C’est connu, Madagascar n’est plus un Etat de droit. Ce qui est grave: Madagascar n’est plus, tout simplement, un Etat… Dans des forums régionaux ou lors des conférences internationales, notre pays fait désormais l’objet de toutes les moqueries. Les kidnappings d’enfants karana, l’affaire Claudine, les razzias perpétrées par les « dahalo », les détournements de l’argent public, le viol des religieuses catholiques, etc., tous des faits jamais résolus, nous placent au premier rang des pays sauvages de la planète.

Tout cela constitue une success story à la Malgache. Et beaucoup en sont fiers ! Tandis que les bailleurs de fonds institutionnels se désolent de voir l’île ainsi plonger dans les abysses. Les devises tant attendues par le gouvernement ne verraient pas le jour avant des mois. Aussi, le FMI, la France, la Banque mondiale, l’Union européenne, les Etats-Unis, etc., traînent-ils des pieds.

Dans tous les cas, cette affaire de Claudine Razaimamonjy, qui défraye la chronique à Madagascar et ailleurs, ira faire disparaître le peu de notoriété de l’île sur le plan international. En effet, cette Claudine a été un poison pour nous tous. Bizarre, la Présidence de la République a constamment voulu défendre cette dame de… grande vertu. Comment une telle personne, frappée d’une interdiction de sortie du territoire, peut se permettre de quitter le pays à quatre heures du matin, à bord d’un jet privé, à destination de l’île Maurice ? Miracle mon ami !
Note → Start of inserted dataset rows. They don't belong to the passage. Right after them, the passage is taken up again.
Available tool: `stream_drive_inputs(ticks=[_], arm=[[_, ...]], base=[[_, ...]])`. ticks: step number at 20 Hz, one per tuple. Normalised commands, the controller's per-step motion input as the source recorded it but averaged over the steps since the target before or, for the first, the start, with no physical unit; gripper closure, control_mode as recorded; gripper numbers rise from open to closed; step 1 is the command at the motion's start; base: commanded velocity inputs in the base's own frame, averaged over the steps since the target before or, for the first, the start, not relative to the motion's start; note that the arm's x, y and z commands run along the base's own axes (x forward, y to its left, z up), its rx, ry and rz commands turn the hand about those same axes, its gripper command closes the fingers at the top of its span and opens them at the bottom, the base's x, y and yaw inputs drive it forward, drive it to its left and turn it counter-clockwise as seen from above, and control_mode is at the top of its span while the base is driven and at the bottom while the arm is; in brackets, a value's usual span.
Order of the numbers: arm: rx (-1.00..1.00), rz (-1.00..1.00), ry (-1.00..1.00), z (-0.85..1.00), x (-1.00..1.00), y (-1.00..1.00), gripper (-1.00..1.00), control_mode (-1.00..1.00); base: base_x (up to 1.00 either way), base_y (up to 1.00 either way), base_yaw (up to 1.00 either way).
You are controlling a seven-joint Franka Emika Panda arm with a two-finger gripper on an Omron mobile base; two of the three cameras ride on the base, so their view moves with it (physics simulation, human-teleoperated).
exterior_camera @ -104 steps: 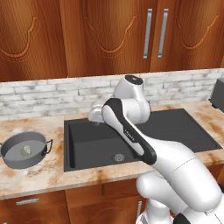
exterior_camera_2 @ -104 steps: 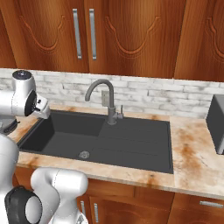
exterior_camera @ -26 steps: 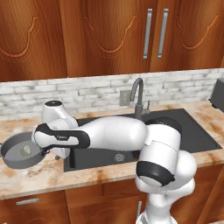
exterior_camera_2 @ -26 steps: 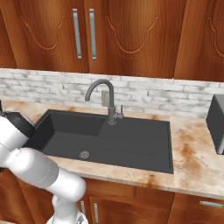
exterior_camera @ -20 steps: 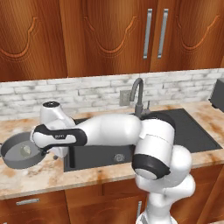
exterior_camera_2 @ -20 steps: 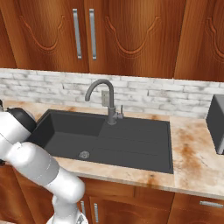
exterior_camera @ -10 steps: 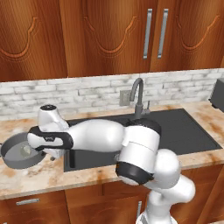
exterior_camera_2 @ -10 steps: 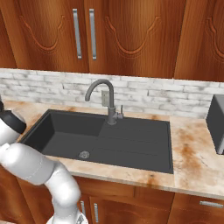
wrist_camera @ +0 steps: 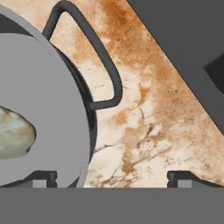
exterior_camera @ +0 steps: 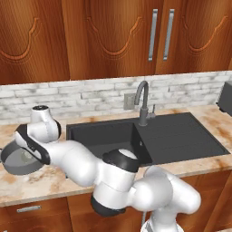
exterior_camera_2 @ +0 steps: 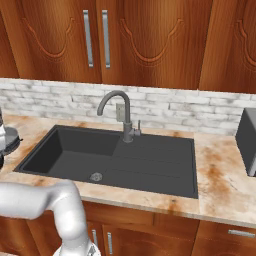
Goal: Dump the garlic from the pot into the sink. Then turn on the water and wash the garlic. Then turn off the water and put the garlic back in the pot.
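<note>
A simulated kitchen counter of mottled marble is shown, with a large dark charcoal sink (exterior_camera: 149, 140) set into it below wooden cabinets and a pale brick backsplash. A dark grey gooseneck faucet (exterior_camera: 142, 103) stands at the back of the sink, and no stream is seen running from it. The basin is dry and nothing is seen lying in it.

At the left end of the counter, just beside the sink, a shallow grey metal pot (exterior_camera: 16, 158) rests upright on the marble. The white arm is stretched out to the left, and its hand is held low over the pot's near side. In the hand view, the garlic (wrist_camera: 15, 133), a lumpy whitish-green bulb, is seen lying on the pot's floor, and one dark loop handle (wrist_camera: 94, 57) is seen projecting from the rim toward the sink edge.

The gripper (wrist_camera: 113, 177) is spread wide and nothing is held. One fingertip is seen over the pot's interior, the other over bare counter, so the rim and handle lie roughly between them, though contact cannot be confirmed.

The task is judged to be at its very start: the pot has not been gripped or lifted, and the dumping, washing, shutting off of the water, and returning of the garlic all remain to be done.
</note>
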Motion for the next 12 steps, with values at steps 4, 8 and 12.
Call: stream_drive_inputs(ticks=[4, 8, 12], arm=[[-0.02, 0.00, 0.00, -0.14, 0.03, 0.18, -1.00, -1.00], [0.00, -0.01, 0.00, -0.16, 0.00, 0.09, -1.00, -1.00], [0.00, -0.01, 0.00, -0.18, 0.00, 0.04, -1.00, -1.00]], base=[[0.00, 0.00, 0.00], [0.00, 0.00, 0.00], [0.00, 0.00, 0.00]])
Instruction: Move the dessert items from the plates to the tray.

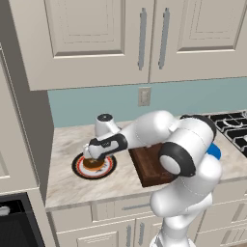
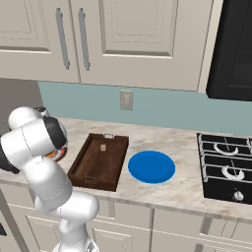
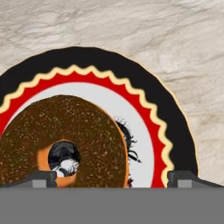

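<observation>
The brown-glazed ring doughnut lies on the plate with black rim, red ring and white centre, at the counter's left. My gripper hangs just above the doughnut, open, with its fingertips spread wide; the left tip is over the doughnut's edge and the right tip is over the plate's red ring. The small pale tan morsel sits inside the dark brown wooden tray, near its far end. To the right of the tray lies the plain blue plate, with nothing on it.
A black gas stove stands at the counter's right end. Cream wall cabinets hang above, and an outlet is on the blue backsplash. My arm crosses over the tray in the left base view.
</observation>
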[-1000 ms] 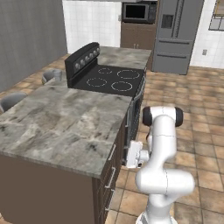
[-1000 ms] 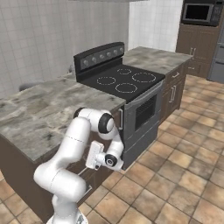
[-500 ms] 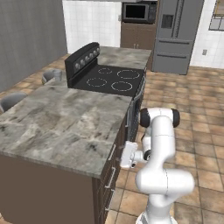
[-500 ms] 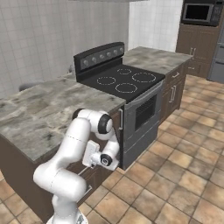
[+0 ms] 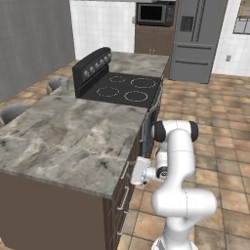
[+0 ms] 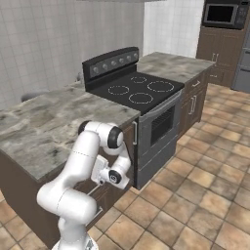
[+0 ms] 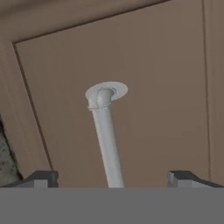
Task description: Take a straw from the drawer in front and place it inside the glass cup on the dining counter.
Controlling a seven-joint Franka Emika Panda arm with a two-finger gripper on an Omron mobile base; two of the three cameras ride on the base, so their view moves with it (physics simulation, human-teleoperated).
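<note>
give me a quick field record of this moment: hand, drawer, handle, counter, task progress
hand: hand low at the cabinet front, fingertips spread, open
handle: silver handle runs between the two fingertips, not yet clamped
drawer: drawer front panel close ahead, looks shut
counter: dining counter of grey veined marble, above the hand
stove: black stovetop beyond the counter
task progress: drawer not opened; straw and cup can't be made out

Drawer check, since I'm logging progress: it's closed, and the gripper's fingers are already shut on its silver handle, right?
Not quite. In the hand view the drawer is closed, but the gripper is open, with the silver handle between its spread fingertips.
</note>
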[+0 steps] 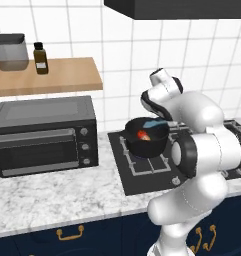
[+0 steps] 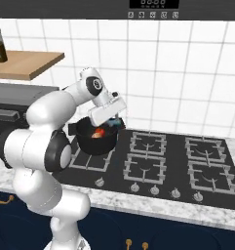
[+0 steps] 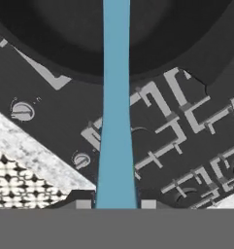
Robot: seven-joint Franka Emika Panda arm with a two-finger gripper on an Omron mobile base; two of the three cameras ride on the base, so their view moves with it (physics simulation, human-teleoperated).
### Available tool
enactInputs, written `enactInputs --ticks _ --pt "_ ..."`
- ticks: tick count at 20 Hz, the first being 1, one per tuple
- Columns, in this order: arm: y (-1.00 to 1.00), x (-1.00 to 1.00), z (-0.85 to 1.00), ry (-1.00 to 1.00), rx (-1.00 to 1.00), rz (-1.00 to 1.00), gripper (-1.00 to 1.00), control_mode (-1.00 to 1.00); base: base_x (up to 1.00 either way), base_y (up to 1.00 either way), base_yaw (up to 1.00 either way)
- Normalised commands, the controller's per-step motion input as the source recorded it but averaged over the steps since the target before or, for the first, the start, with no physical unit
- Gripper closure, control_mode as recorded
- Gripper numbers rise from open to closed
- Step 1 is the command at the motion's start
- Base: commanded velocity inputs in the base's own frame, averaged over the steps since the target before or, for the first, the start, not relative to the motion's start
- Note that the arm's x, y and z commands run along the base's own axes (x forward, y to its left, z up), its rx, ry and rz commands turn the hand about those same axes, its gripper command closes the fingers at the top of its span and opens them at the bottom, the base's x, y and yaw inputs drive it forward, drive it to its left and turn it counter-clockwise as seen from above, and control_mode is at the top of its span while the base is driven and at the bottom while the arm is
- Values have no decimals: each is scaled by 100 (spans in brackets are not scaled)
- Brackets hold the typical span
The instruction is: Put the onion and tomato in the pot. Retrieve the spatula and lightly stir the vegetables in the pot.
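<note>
Blue spatula (image 3: 116, 121) pinched in the closed gripper (image 3: 116, 204), its handle reaching over the black pot (image 1: 147, 142) on the burner, tomato (image 1: 142, 134) and onion (image 2: 97, 135) already inside, so loading looks done and only light stirring remains.

The light blue spatula (image 3: 115, 121) runs straight up from between the two dark finger tips (image 3: 82, 204), which are closed on its handle. Its far end reaches over the rim of the black pot (image 3: 186, 44). Below lies the dark stove top (image 3: 186, 146) with grates and knobs, beside a marble counter (image 3: 36, 155).
</note>
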Motion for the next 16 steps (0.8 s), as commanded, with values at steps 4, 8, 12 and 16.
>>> enactInputs --ticks 4,8,12,16 --pt "3 17 0 -15 -5 34 100 -100 0 0 0" --pt "0 19 -3 -13 -14 25 100 -100 0 0 0" --pt "10 20 -12 -14 -18 2 100 -100 0 0 0" --pt "2 24 0 -18 -10 27 100 -100 0 0 0"
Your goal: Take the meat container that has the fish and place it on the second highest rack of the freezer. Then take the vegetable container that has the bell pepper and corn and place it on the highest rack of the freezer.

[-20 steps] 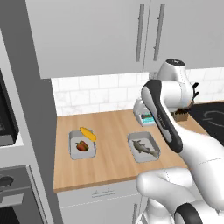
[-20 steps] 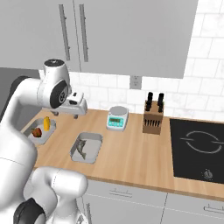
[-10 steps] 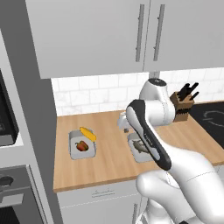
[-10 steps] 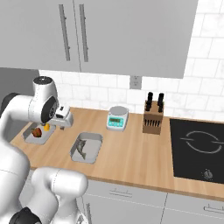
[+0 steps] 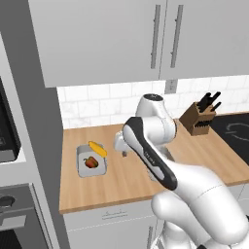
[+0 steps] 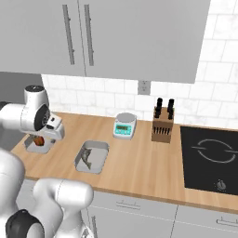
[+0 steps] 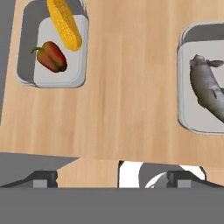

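Observation:
The vegetable container (image 5: 82,170) sits at the counter's left end with the yellow corn (image 5: 97,149) and the red bell pepper (image 5: 91,162) in it. In the hand view this vegetable container (image 7: 72,74) lies at upper left, holding the corn (image 7: 64,24) and bell pepper (image 7: 51,57). The meat container (image 6: 98,151) holds the grey fish (image 6: 86,159) mid-counter. It is at the right of the hand view as the meat container (image 7: 186,109) with the fish (image 7: 208,87). My gripper (image 5: 121,146) (image 6: 53,130) (image 7: 113,178) hovers open over bare wood between the two containers. The freezer is out of view.
A knife block (image 6: 162,128) and a small scale (image 6: 124,125) stand by the tiled back wall. A black cooktop (image 6: 211,158) lies at the right. White wall cupboards (image 5: 121,39) hang above. A grey oven column (image 5: 29,146) borders the counter's left end.
The arm has swung left, from above the meat container to the gap beside the vegetable container. The gripper has stayed open and both containers are where they were.

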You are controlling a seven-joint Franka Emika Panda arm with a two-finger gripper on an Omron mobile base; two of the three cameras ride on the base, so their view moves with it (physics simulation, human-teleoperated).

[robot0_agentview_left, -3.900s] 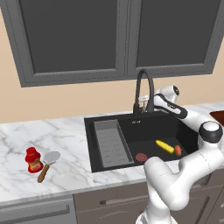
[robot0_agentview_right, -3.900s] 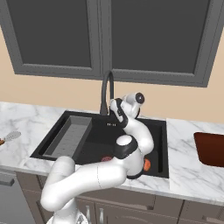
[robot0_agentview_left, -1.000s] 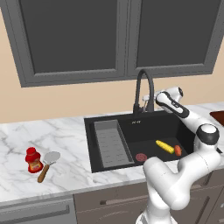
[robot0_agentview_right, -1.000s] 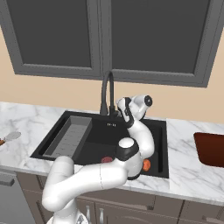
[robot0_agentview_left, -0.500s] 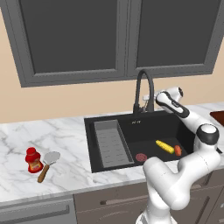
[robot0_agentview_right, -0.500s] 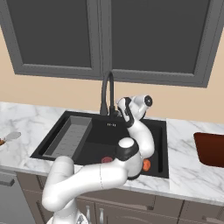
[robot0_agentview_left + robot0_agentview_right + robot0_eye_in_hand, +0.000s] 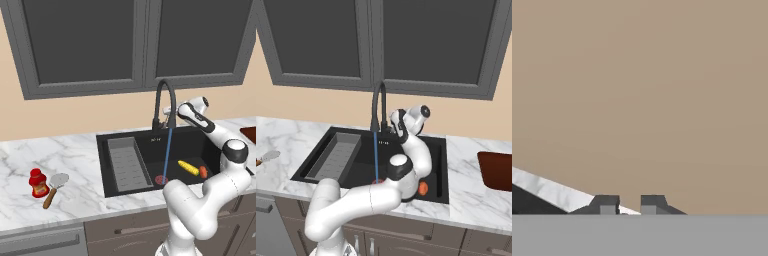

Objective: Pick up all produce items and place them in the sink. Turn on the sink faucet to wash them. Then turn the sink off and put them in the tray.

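Two small wet pieces, corn point(image 7: 188, 167) and orange vegetable point(image 7: 203, 172), in running sink point(image 7: 210, 141): light, stiff, probably slippery, best pinched mid-length; jaws shut, empty.

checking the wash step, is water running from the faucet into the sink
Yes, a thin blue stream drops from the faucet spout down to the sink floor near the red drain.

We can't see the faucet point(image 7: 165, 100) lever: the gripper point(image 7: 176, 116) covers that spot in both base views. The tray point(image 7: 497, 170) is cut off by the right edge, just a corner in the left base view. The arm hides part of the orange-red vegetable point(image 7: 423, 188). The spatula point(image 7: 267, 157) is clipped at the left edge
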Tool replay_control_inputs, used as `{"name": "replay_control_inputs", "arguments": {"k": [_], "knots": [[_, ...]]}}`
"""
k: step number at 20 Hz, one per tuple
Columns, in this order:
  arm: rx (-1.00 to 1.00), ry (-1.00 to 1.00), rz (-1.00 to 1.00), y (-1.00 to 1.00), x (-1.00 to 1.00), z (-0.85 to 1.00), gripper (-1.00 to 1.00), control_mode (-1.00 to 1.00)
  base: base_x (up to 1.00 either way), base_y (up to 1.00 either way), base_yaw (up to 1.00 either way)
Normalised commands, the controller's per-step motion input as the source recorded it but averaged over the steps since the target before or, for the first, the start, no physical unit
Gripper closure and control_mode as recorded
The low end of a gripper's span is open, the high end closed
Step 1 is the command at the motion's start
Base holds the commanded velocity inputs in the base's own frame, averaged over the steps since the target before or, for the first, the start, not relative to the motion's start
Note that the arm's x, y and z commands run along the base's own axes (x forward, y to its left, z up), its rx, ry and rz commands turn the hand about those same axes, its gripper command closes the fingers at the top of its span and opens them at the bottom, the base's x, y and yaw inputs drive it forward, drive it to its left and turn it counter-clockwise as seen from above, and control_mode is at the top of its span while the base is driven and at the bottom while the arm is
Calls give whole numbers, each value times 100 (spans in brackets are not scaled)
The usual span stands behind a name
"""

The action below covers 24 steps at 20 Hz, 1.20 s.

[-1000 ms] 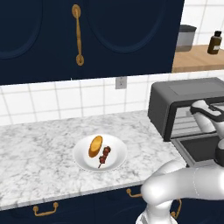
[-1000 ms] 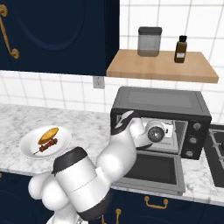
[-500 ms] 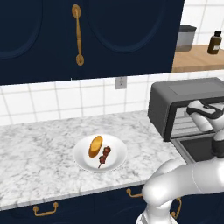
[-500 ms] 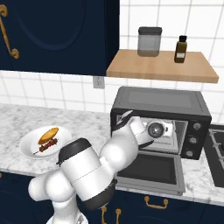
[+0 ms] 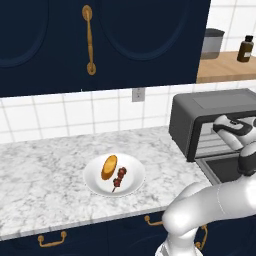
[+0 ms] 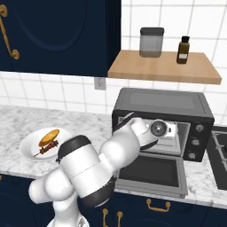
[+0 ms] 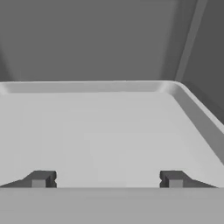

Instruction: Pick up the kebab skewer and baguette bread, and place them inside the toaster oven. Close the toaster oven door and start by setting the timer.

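The gripper point(image 7: 107, 179) sits with jaws spread wide and empty inside the toaster oven point(image 6: 159, 106), while the skewer point(image 5: 119, 178) and bread point(image 5: 109, 167) lie on the plate point(image 5: 95, 183), well off to its left, both angled

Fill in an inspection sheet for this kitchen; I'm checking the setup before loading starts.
Surface: marble counter, white plate on it.
Job's things: baguette and skewer on the plate; toaster oven door down, open.
Clutter: nothing seen.
Grippers: gripper open, holding nothing, inside the oven over a light tray.
Cables: nothing seen.
Surroundings: shelf with canister and bottle; navy cabinets.
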Motion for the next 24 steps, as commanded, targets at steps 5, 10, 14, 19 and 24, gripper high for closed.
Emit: {"name": "replay_control_inputs", "arguments": {"k": [5,10,14,19,24], "knots": [[5,3,0,-3,-56,-89,-100,-100,0,0,0],[2,3,0,0,-72,-86,-100,-100,0,0,0],[0,7,0,0,-71,-87,-100,-100,0,0,0],[0,10,0,0,-62,-83,-100,-100,0,0,0],[0,1,0,0,-61,-91,-100,-100,0,0,0]]}}
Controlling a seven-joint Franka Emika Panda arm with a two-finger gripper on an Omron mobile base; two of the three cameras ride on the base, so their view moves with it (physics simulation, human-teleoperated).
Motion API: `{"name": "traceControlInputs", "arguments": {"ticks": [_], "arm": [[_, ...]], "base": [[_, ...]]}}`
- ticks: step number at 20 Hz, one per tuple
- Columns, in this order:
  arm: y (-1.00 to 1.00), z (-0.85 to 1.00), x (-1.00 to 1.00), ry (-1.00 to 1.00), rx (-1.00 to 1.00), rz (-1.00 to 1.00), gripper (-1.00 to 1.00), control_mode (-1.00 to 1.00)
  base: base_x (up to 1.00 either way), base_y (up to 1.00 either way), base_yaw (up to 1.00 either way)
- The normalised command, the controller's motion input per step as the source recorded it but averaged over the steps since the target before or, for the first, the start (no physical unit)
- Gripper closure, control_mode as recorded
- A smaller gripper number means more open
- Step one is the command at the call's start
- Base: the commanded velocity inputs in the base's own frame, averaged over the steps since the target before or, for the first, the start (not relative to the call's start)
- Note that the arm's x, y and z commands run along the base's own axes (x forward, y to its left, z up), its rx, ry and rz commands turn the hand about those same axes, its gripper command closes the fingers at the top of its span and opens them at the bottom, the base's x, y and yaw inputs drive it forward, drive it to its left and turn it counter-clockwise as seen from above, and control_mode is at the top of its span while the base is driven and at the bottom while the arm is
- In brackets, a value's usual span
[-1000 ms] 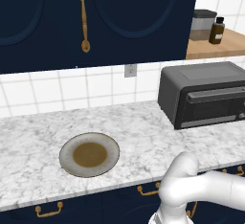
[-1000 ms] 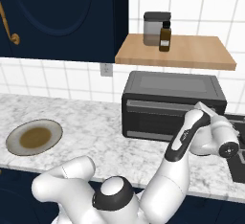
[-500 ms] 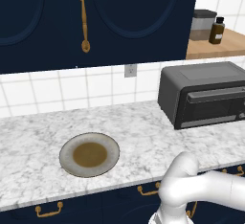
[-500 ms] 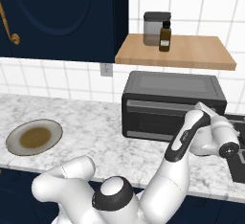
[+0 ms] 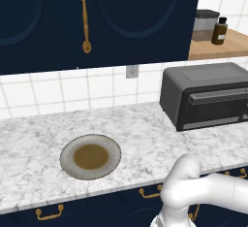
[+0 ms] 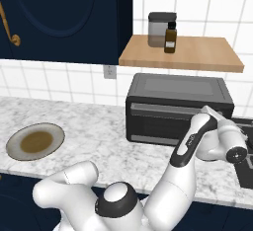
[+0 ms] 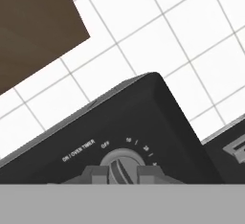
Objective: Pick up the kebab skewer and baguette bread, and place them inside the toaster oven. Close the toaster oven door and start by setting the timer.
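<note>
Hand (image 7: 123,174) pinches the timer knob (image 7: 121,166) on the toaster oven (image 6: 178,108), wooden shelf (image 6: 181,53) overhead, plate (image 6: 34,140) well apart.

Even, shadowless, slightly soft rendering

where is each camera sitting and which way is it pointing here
Left base view: behind the arm's left, facing the counter with plate and toaster oven; the white arm shows at lower right.
Right base view: behind its right, facing the same toaster oven, door shut, and plate; the arm reaches to the oven's right end.
Hand view: tilted, close on the timer knob; the gripper fingertips clamp it.
Both base views share plate, oven and shelf bottle.
</note>
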Motion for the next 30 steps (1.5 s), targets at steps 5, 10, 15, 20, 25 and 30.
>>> {"name": "traceControlInputs", "arguments": {"ticks": [5, 10, 15, 20, 25, 30], "arm": [[0.00, 0.00, 0.00, 0.00, 0.00, 0.00, 1.00, -1.00], [0.00, 0.00, 0.00, 0.00, 0.00, 0.00, 1.00, -1.00], [-0.05, 0.00, 0.00, 0.00, 0.13, -0.02, 1.00, -1.00], [-0.06, 0.00, 0.00, 0.00, 0.16, -0.03, 1.00, -1.00], [-0.04, 0.00, 0.00, -0.01, 0.14, -0.03, 1.00, -1.00], [-0.18, 0.00, -0.01, -0.07, 0.17, 0.00, 1.00, -1.00]], "base": [[0.00, 0.00, 0.00], [0.00, 0.00, 0.00], [0.00, 0.00, 0.00], [0.00, 0.00, 0.00], [0.00, 0.00, 0.00], [0.00, 0.00, 0.00]]}}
Pour le commun des Malgaches, Hery Rajaonarimampianina serait derrière cette fuite qui fait jaser même les îles voisines. Une question s’impose : pourquoi les autorités mauriciennes n’ont-elles pas réagi quand Mme Claudine a franchi leur île ? Pourquoi ?

Les Mauriciens sont-ils également atteints de la maladie de « corruptium vitalis » ? La fameuse Claudine (vice-Première Dame) dispose, en effet, d’un fonds qui dépasserait les 35 millions d’euros. Autrement dit, elle peut acheter la classe gouvernante malgache, et aussi celle de l’île Maurice. Ainsi va la vie politique sous le ciel bleu de l’Océan indien.